El otro día, una amiga se quejaba de la Publicidad. Pero no de la publicidad como concepto, sino de la publicidad en concreto de una marca. Sus palabras textuales fueron: “Cada vez que quiero ver un vídeo de música de youtube, aparece el anuncio de Axa”.  Y añadía la siguiente queja: “Ya se que compañía no voy a elegir en caso de que tenga necesidad de un seguro”.

Más allá de cuestionar las bondades del mensaje o las virtudes del concepto de comunicación – no es el objetivo en esta ocasión –, viene a mi mente esa frase tan utilizada de: “Atraer y conectar es mejor que perseguir y convencer”. Y es que Axa, a pesar de utilizar un medio adecuado para conseguir conectar, consigue probablemente en muchos casos, el efecto contrario al perseguido de convencer.

Informar, persuadir y recordar son casi siempre los objetivos que con diferente grado de importancia se persiguen cuando una marca decide hacer publicidad.  Dependiendo de su madurez, notoriedad e imagen que tenga entre los diferentes públicos a los que se dirige, tendrá más peso una cuestión u otra.

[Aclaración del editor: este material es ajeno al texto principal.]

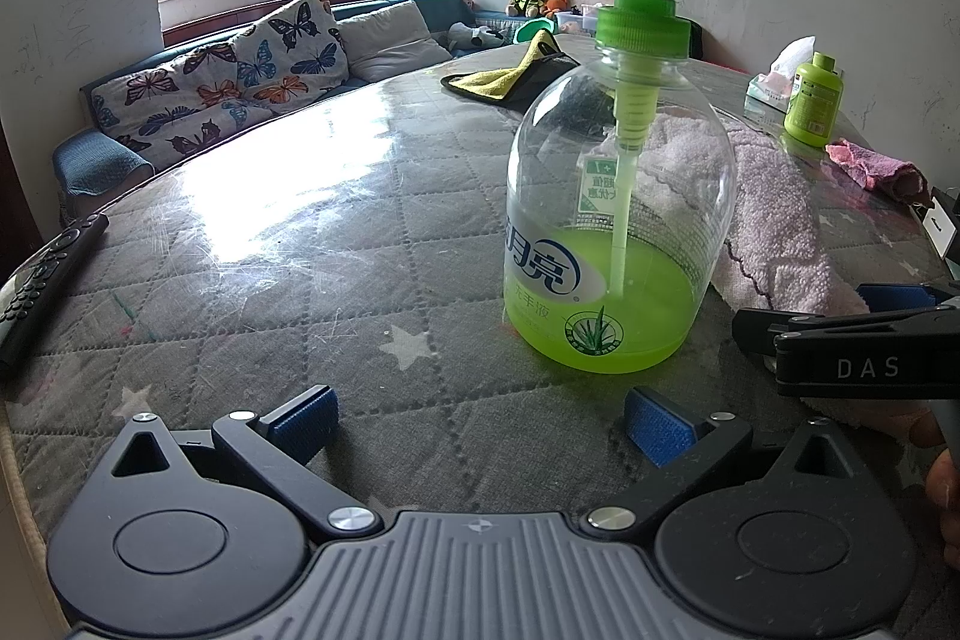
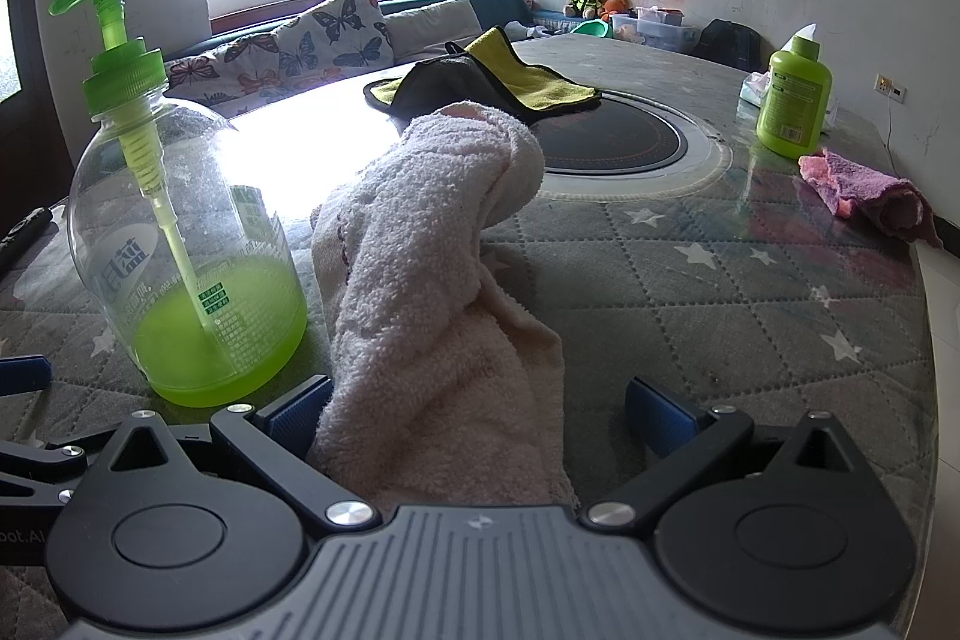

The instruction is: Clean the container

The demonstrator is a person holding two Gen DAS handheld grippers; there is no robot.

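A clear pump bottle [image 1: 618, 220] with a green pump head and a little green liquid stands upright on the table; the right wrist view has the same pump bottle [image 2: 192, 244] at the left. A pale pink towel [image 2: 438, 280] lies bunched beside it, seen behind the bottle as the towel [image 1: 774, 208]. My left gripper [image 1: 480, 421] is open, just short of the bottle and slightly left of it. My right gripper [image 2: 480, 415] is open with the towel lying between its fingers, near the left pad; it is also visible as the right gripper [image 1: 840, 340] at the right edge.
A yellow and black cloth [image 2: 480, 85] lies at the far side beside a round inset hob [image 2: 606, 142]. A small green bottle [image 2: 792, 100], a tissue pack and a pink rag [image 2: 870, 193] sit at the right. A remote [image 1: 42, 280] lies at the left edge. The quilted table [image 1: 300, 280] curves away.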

También dependiendo de si lo que se está buscando es lanzar un producto nuevo o categoría nueva o si se trata de un producto o servicio ya conocido. También podría ser que lo que se busca es imagen de marca pura y dura.

Volviendo al ejemplo, Axa molesta porque interrumpe justo en lo mejor de la escucha de tu música favorita. ¿Es esa una buena estrategia? ¿Es aislada esa sensación? ¿Es la única persona que siente eso hacia la marca?

La gente entiende que sin publicidad no sería posible acceder a ciertos contenidos de manera gratuita. Pero también es coincidente en que es intrusiva y molesta. Si además es la del mismo anunciante que se repite machaconamente sin aportar valor sustancial, empieza la notoriedad negativa respecto a la marca. La marca se convierte en la mosca cojonera, la pesada, la …

Entramos en el fondo en un tema de calidad. la calidad de la publicidad. La publicidad que llega, la publicidad que transmite. La publicidad que se agradece. La publicidad que me hace sonreír. La publicidad que me emociona, a pesar de que me interrumpe.

A mis amigos de youtube no les gustará nada esta reflexión pero, probablemente, Axa debería de buscar contenidos de valor y llevar la publicidad a otros momentos u otros soportes. O eso o mejorar la calidad de la publicidad.